Sur cette dernière solution stratégique, le sujet défraie la chronique : faire faillite et racheter son entreprise nettoyée de ses dettes.
L’ordonnance n°2020-596 du 20 mai 2020 « portant adaptation des règles relatives aux difficultés des entreprises et des exploitations agricoles aux conséquences de l’épidémie de covid-19» est venue faciliter la reprise d’une entreprise en procédure collective par son propre dirigeant.
Alors que l’article L. 642-3 du Code de commerce (en vigueur) énonce que seul le ministère public peut demander au tribunal d’autoriser la cession de l’entreprise au débiteur, à ses dirigeants de droit ou de fait (il faut comprendre à l’actionnaire majoritaire), à leurs parents ou alliés jusqu’au deuxième degré, ainsi qu’aux contrôleurs, directement ou par personne interposée, l’article 7 de l’ordonnance du 20 mai 2020 dispose que le débiteur lui-même ou l’administrateur judiciaire peuvent désormais saisir le tribunal d’une requête à cette fin.
Cette mesure, qui suscite des réactions controversées, traduit la volonté, louable, du gouvernement d’aider les entreprises en difficulté à réussir leur retournement. De fait, en cette période de crise, les entreprises ont plus que jamais besoin d’outils juridiques favorisant la sauvegarde de leurs activités et de leurs emplois.
Or, quand seul le dirigeant ou l’actionnaire historique est à même de poursuivre l’activité et donc de sauver les emplois de l’entreprise en procédure collective, il serait regrettable de fermer systématiquement cette porte par dogmatisme. Encore faut-il que ce dispositif d’exception soit assorti de garde-fous efficaces permettant de détecter et d’empêcher les opérations douteuses.
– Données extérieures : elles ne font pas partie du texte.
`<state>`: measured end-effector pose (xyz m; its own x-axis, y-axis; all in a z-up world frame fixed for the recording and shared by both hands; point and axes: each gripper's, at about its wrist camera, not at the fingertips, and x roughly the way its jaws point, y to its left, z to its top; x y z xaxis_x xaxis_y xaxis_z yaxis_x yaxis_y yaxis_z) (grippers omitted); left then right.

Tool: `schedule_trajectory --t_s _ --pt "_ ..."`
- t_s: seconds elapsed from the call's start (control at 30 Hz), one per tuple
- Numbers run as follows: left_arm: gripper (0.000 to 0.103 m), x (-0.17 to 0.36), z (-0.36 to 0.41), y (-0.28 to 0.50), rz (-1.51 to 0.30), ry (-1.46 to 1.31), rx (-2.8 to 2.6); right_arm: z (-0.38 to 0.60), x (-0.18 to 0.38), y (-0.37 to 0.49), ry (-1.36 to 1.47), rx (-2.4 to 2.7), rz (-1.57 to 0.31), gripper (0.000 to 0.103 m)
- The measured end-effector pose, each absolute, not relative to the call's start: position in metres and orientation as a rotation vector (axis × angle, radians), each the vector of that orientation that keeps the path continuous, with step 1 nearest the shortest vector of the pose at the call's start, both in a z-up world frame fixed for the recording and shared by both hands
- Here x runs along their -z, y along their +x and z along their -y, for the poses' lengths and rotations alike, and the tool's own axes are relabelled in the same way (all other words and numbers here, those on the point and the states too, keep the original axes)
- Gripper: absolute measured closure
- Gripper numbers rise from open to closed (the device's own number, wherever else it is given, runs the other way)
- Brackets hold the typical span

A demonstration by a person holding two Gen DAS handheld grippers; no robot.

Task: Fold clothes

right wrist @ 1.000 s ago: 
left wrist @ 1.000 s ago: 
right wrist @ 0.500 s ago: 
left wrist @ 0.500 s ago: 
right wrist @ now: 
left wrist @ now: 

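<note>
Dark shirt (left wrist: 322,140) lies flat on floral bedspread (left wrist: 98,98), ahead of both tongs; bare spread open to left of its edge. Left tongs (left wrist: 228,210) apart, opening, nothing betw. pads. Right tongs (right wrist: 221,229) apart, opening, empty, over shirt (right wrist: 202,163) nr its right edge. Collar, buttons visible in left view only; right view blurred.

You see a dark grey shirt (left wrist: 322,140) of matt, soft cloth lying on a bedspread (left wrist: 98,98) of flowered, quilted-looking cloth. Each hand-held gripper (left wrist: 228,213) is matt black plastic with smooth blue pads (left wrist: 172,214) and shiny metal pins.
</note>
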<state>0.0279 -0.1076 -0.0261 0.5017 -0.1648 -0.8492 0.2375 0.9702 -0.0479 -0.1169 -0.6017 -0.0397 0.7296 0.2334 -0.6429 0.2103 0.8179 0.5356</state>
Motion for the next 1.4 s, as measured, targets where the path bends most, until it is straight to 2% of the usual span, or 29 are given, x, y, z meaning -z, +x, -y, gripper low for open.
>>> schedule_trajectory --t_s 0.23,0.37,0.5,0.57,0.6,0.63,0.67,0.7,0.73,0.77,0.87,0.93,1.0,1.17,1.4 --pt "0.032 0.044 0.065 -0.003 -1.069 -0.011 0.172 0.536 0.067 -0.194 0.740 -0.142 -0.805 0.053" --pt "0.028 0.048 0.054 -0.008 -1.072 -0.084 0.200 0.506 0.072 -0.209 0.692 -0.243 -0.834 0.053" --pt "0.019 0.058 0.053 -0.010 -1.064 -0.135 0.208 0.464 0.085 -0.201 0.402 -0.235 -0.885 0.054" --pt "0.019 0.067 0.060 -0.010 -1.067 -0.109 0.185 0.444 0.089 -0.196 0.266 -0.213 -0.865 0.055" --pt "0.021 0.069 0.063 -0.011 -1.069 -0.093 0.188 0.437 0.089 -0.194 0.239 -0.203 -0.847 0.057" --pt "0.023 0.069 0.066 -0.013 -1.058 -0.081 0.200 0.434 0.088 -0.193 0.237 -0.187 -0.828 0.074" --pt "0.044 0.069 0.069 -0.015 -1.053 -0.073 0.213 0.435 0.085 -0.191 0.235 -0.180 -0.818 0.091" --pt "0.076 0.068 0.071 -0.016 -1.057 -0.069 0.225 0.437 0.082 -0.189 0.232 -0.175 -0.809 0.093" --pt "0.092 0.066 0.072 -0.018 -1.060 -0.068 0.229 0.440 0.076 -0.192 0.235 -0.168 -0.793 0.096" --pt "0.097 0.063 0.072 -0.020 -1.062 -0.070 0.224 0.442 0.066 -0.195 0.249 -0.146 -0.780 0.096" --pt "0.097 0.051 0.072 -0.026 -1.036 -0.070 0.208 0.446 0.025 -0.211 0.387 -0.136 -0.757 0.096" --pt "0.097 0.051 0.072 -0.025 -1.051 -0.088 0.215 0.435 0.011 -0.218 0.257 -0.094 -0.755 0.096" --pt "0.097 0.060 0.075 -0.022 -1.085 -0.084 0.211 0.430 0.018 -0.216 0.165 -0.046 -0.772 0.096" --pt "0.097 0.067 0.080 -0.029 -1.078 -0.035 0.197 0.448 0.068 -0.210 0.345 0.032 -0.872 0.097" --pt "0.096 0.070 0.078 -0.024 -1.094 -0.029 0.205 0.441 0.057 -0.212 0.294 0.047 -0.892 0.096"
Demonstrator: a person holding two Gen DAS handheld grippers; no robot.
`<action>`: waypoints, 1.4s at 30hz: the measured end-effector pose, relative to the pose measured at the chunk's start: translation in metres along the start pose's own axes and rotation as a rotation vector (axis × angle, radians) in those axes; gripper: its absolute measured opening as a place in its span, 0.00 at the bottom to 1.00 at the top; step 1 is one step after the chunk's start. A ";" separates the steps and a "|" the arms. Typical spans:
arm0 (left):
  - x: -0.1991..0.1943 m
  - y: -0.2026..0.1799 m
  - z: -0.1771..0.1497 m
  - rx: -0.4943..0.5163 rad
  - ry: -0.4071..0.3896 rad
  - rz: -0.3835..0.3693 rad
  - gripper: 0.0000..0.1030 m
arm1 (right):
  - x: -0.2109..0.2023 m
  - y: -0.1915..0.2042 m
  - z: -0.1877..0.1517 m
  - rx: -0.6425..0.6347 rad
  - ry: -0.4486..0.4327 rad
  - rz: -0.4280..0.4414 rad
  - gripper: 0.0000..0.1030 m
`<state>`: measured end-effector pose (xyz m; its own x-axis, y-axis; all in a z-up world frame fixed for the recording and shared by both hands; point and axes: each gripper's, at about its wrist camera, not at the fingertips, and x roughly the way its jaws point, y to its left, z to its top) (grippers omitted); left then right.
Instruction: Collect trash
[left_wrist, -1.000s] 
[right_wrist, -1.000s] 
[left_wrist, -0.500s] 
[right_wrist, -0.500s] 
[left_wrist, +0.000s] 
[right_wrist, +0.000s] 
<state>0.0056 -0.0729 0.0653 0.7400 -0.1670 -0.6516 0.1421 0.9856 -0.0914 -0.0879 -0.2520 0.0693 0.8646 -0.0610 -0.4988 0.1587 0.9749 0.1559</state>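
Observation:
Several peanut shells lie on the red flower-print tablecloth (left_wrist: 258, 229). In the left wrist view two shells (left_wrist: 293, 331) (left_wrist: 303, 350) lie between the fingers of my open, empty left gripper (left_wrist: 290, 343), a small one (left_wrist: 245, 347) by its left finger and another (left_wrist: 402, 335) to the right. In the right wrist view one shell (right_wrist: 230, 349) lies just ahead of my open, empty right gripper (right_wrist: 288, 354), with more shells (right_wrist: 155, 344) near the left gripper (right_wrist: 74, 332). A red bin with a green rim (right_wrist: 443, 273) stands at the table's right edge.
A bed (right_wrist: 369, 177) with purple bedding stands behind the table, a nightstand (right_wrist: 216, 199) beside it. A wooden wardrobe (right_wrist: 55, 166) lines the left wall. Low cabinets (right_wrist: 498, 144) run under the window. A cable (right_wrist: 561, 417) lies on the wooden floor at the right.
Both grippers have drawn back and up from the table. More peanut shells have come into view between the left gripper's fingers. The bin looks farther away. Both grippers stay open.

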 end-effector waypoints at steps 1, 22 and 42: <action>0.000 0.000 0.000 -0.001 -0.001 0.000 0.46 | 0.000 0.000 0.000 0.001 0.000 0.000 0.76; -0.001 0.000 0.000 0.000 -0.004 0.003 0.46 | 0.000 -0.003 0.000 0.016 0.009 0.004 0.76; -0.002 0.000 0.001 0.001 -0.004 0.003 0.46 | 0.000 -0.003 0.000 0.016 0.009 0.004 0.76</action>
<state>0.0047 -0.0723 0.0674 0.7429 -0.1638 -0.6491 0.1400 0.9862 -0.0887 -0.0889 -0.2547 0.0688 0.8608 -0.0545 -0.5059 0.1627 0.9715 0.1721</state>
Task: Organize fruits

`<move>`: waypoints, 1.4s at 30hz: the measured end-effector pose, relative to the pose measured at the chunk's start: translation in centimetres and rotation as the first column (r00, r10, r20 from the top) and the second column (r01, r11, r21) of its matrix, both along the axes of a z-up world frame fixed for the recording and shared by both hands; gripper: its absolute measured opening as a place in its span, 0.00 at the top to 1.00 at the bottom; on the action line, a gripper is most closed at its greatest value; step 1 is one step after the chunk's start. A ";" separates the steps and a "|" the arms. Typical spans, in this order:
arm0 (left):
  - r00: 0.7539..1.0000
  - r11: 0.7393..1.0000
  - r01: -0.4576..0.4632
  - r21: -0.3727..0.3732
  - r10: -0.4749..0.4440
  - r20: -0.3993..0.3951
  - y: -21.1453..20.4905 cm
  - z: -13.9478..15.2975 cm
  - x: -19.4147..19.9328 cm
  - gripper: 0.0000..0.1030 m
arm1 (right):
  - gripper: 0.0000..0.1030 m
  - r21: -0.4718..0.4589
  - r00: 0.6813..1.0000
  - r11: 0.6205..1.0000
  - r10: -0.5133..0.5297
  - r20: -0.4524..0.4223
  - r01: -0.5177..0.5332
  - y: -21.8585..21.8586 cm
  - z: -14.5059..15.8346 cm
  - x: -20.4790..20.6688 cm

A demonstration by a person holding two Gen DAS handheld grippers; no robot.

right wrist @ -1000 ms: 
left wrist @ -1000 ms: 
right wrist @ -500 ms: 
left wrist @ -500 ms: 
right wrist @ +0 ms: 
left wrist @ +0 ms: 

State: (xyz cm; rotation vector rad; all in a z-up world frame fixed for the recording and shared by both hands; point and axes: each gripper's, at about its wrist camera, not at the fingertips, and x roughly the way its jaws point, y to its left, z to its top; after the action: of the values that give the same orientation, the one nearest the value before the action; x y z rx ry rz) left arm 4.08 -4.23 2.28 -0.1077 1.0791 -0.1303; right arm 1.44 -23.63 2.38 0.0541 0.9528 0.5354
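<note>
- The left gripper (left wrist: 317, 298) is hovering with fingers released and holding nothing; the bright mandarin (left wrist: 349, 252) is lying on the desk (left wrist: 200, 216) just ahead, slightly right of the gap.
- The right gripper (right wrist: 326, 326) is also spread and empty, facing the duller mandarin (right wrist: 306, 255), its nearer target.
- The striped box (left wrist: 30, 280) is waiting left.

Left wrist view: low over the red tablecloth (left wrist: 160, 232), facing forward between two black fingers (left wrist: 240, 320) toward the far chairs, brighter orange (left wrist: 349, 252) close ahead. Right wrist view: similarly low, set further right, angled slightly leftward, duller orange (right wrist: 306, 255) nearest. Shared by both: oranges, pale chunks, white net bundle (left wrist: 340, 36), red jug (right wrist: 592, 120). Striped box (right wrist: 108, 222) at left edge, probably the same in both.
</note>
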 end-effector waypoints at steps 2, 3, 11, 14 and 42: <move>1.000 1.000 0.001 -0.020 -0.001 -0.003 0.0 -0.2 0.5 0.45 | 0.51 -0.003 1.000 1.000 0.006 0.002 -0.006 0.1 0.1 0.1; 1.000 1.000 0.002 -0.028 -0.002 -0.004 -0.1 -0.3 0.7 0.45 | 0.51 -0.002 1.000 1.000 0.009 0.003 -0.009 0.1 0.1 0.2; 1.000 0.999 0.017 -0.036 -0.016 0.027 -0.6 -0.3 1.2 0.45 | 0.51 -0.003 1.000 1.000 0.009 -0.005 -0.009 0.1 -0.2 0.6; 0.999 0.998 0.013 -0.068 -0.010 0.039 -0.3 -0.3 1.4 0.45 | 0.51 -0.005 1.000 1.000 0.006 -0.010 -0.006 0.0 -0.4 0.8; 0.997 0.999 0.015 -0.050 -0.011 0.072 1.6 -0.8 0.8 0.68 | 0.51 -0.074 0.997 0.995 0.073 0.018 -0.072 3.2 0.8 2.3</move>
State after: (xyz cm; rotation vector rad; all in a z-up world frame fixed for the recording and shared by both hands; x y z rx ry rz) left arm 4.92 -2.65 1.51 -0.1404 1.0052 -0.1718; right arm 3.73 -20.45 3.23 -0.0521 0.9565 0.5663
Le dispositif prévu par l’article 7 de l’ordonnance du 20 mai 2020 a été utilisé dans plusieurs procédures récentes, sans qu’il soit aisé de dire s’il répond en pratique aux attentes du gouvernement, autrement dit s’il a permis de sauver les entreprises concernées lorsque seul le dirigeant ou l’actionnaire était en position de le faire, ou si ces derniers ont simplement profité de la crise sanitaire pour relancer une entreprise structurellement affaiblie, une fois délestée de ses dettes et d’une partie de ses salariés.
Dossiers : Orchestra, Presstalis, Alinéa, Camaïeu, BVA, Phildar, Inteva, etc.
Seul l’avenir dira si les garde-fous prévus par l’ordonnance du 20 mai 2020 sont efficaces pour écarter les dirigeants excessivement opportunistes.
Reste qu’à mon sens, il est essentiel de donner au dirigeant ou à l’actionnaire, comme à tout autre candidat, les moyens procéduraux de présenter au tribunal son projet de reprise dans de bonnes conditions.
Particulièrement en ces temps de crise, il serait désastreux d’écarter par dogmatisme des solutions de reprise viables.
A cet égard, il est regrettable que le dispositif de l’article de l’ordonnance du 20 mai 2020 soit l’un des seuls que le gouvernement a choisi (pour l’instant ?) de ne pas reconduire au-delà du 31 décembre 2020.